2006-08-28 Andy Gay <andy@andynet.net>
* ospf_packet.c: (ospf_make_db_desc) Assert added with More-bit
fixes does not hold up with addition of Ogier DB-Exchange
optimisation, which can empty the db-summary list in between
sent DD packets. Remove assert, update More-bit always when
in Exchange.
2006-08-25 Paul Jakma <paul.jakma@sun.com>
* (general) Bug #134. Be more robust to backward time changes,
use the newly added libzebra time functions.
In most cases: recent_time -> recent_relative_time()
gettimeofday -> quagga_gettime (QUAGGA_CLK_MONOTONIC, ..)
time -> quagga_time.
(ospf_make_md5_digest) time() call deliberately not changed.
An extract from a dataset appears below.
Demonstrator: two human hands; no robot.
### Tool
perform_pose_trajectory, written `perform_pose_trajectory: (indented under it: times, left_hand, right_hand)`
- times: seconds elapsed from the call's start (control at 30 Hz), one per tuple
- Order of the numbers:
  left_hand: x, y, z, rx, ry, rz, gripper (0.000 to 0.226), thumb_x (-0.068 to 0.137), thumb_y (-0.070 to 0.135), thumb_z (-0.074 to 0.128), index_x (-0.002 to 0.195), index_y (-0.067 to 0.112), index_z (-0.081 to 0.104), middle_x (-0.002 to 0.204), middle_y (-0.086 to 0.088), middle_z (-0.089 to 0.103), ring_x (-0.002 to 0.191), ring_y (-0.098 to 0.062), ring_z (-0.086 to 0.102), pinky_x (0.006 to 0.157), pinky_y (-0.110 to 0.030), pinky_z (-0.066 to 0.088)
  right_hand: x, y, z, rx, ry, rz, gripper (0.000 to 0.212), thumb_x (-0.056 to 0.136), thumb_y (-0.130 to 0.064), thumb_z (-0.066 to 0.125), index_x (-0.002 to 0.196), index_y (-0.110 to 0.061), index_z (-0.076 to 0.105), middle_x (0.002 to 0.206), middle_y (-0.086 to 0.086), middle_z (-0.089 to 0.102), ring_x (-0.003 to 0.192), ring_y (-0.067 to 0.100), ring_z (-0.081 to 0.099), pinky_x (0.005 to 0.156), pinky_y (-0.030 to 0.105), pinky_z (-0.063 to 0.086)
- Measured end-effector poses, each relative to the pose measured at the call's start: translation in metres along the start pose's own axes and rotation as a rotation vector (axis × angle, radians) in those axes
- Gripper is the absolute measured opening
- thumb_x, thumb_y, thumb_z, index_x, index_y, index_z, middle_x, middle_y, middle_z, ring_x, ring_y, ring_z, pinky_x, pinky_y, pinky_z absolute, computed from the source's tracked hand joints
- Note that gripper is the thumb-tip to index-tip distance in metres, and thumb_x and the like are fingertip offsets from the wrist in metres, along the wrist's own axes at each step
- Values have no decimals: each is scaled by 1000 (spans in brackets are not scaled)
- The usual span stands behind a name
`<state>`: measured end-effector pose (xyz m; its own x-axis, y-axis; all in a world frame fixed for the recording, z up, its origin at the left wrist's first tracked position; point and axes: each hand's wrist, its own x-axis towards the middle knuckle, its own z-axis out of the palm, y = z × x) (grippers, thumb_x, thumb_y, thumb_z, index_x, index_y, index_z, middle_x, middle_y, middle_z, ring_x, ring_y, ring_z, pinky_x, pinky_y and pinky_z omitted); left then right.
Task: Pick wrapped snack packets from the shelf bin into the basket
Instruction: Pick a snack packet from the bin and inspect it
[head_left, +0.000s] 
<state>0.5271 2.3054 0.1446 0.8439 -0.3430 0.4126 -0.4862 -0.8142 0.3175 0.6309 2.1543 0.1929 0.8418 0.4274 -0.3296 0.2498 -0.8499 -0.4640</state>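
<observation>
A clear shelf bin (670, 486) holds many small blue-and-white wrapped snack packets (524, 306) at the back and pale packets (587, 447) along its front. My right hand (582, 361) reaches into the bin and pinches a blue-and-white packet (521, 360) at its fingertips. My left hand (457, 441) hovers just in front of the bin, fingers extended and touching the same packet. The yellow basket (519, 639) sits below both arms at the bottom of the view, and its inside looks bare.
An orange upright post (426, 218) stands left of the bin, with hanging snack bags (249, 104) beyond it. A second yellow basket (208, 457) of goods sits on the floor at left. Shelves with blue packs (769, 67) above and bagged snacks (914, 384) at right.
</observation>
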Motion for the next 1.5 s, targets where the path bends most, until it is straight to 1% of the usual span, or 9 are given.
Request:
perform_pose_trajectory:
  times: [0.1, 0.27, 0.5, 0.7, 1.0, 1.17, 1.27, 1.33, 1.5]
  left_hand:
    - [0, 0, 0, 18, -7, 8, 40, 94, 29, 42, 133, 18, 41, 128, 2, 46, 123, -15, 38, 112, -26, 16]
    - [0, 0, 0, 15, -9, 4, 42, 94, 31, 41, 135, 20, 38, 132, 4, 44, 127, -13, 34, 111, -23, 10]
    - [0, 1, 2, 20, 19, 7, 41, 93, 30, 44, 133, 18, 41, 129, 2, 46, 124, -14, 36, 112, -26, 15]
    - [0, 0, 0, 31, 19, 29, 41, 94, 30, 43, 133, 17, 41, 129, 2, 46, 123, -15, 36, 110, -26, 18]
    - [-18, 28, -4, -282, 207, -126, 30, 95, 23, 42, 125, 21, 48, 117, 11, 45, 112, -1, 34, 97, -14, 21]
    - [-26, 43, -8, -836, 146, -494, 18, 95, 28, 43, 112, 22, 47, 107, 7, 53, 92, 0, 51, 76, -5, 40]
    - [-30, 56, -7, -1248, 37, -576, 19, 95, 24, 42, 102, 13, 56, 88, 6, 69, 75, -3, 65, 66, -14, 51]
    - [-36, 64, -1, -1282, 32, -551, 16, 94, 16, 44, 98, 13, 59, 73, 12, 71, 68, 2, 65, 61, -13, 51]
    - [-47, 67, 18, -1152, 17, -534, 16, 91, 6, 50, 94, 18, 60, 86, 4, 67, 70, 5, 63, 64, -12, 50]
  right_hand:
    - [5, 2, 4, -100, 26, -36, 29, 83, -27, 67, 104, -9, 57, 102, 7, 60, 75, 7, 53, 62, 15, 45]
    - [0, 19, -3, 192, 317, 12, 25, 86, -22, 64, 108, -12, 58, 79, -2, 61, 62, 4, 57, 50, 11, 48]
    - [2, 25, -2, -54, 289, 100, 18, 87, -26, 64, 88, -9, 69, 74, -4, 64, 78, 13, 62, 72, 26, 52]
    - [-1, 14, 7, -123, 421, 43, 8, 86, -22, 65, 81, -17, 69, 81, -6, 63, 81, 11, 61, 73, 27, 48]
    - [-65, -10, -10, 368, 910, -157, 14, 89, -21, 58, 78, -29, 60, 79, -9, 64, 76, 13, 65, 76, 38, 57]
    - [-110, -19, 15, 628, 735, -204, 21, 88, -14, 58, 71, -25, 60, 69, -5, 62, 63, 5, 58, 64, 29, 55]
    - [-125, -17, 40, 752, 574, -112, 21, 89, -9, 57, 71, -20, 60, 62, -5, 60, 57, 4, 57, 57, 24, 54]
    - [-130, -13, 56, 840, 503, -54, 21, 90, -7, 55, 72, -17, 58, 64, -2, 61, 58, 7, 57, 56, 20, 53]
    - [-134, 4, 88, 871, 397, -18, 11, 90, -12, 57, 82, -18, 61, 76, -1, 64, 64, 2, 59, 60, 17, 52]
(ospf_external_lsa_refresh) remove useless gettimeofday, LSA
tv_orig time was already set in ospf_lsa_new, called via
ospf_external_lsa_new.
2006-08-03 Paul Jakma <paul.jakma@sun.com>
* ospf_packet.c: (ospf_make_db_desc) Unset the DD More bit
after constructing the packet, if appropriate.
(ospf_db_desc_proc) Speed up Exchange, slave should raise
ExchangeDone earlier, as RFC mandates, by forming its reply
before deciding whether both sides are done, avoids a
needless round of empty DD packet exchanges at the end of
Exchange, hence speeding up ExchangeDone.
(ospf_db_desc) use UNSET_FLAG macro.